= Detroit, Mackinac and Marquette Railroad =

The Detroit, Mackinac and Marquette Railroad was a land grant railroad that was built and operated briefly (1881–1886) in the Upper Peninsula of the U.S. state of Michigan. Incorporated in 1879, the 151.9 mi-long railroad began operations in 1881. It was intended to help the economic development of a region of frontier timberland along the shores of Lake Michigan and Lake Superior. Its successor line was the Duluth, South Shore and Atlantic Railway.

==History==
The Detroit, Mackinac and Marquette (DM&M) Railroad was built in 1879–1881 by Detroit businessman James McMillan, Francis Palms, and their venture-capital partners. Unlike many U.S. railroads, the Detroit, Mackinac and Marquette was built from west to east. Its main line stretched from its namesake city, Marquette, Michigan, to the Straits of Mackinac at St. Ignace, Michigan. The railroad itself did not reach Detroit, but offered service thither through its part ownership of the Mackinac Transportation Company, a railroad car ferry service that shuttled railroad cars across the Straits of Mackinac to the DM&M's partner lines in Mackinaw City, Michigan.
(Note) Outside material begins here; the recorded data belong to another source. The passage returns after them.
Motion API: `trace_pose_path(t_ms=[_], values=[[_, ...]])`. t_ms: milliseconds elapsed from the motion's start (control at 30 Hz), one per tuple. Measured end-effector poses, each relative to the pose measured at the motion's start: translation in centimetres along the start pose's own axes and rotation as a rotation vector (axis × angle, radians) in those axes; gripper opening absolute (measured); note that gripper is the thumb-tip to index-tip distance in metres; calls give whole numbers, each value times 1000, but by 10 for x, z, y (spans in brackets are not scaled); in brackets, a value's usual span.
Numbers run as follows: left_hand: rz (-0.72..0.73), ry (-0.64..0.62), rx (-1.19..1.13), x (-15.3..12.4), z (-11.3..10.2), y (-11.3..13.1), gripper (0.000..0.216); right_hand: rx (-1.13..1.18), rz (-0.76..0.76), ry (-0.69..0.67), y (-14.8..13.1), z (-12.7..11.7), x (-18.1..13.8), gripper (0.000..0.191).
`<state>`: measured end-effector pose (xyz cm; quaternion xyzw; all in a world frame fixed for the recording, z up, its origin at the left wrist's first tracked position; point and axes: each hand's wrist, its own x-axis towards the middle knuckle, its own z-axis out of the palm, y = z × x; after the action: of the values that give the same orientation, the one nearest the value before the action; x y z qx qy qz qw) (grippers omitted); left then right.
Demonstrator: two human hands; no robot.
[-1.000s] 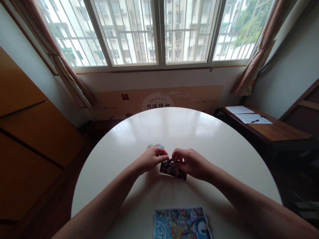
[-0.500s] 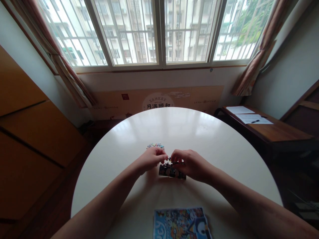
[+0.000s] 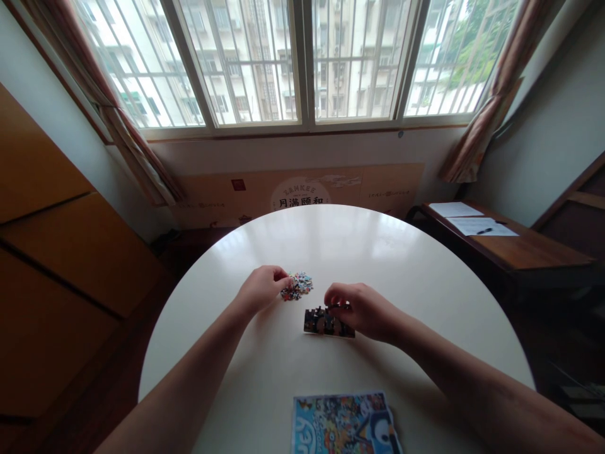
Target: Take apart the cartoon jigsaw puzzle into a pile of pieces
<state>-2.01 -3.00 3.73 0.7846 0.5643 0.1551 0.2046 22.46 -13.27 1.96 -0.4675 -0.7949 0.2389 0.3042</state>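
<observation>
A dark, partly joined jigsaw puzzle (image 3: 324, 323) rests on the white table, with an uneven upper edge. My right hand (image 3: 357, 308) is closed on the upper right part of this puzzle, its fingers bent over the edge and hiding some of it. Above and to the left lies a small heap of loose, many-coloured jigsaw pieces (image 3: 299, 286). My left hand (image 3: 265, 285) reaches the left side of that heap, thumb and fingers drawn together at the pieces. Whatever sits between those fingertips is too small to make out.
A blue picture sheet or box (image 3: 345, 425) with colourful cartoon print lies at the near side of the round white table (image 3: 212, 366). On the right stands a wooden side table (image 3: 534, 243) with papers (image 3: 482, 226) and pens. A barred window is ahead.
My left hand has moved away from the puzzle, left and slightly up, to the heap of pieces, uncovering much of both. My right hand has stayed almost in place at the puzzle.
</observation>
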Motion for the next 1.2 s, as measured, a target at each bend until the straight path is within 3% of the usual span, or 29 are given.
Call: trace_pose_path(t_ms=[100,200,333,500,767,1000,1200], values=[[13,124,70,-3,-1,5,24,20,-26,5,0,0,0,22],[135,178,54,-12,-2,17,23,47,-35,13,-1,0,0,29],[307,80,-81,-29,4,39,23,115,19,19,-2,0,1,37],[372,-33,-117,-38,15,51,21,216,37,20,-1,2,3,29],[328,-89,-134,-37,20,55,15,301,70,82,7,9,3,16],[173,-175,-414,-29,23,45,23,515,121,25,20,9,7,40],[37,-237,-582,-26,25,45,31,609,149,34,24,11,11,45]])
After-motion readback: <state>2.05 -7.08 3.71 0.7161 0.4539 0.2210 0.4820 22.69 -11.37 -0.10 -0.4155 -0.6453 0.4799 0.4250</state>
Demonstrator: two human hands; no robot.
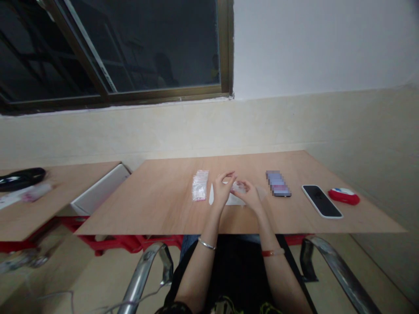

Despite being the recipient of 1327042 acre of Upper Peninsula real estate, the Detroit, Mackinac and Marquette was not a financial success. It declared bankruptcy in summer 1886, and was allowed by its creditors to continue business under the temporary name of the Mackinaw and Marquette Railroad. In the foreclosure sale October 1886, the bankrupt railroad and its assets were sold to the McMillan family for $1.05 million. In December of the same year, the McMillan interests folded the Mackinaw and Marquette Railroad into the consolidated Duluth, South Shore and Atlantic Railway. The former DM&M main line became a key component of the new Upper Peninsula railroad.

Although the 1886 bankruptcy meant that the Detroit, Mackinac and Marquette Railroad's common shareholders lost their entire investment, the reputation of company president James McMillan does not appear to have suffered thereby. In 1889 the Michigan legislature elected him to the United States Senate.

==Today==
While the Detroit, Mackinac and Marquette Railroad did not survive very long, several of its owners and their friends immortalized themselves on the map of Michigan. McMillan's friend and DM&M partner John Stoughton Newberry gave his name to the future county seat of Newberry, Michigan, and twenty-five miles to the west, the town of Seney, Michigan and the later Seney National Wildlife Refuge recall the name of DM&M partner George I. Seney.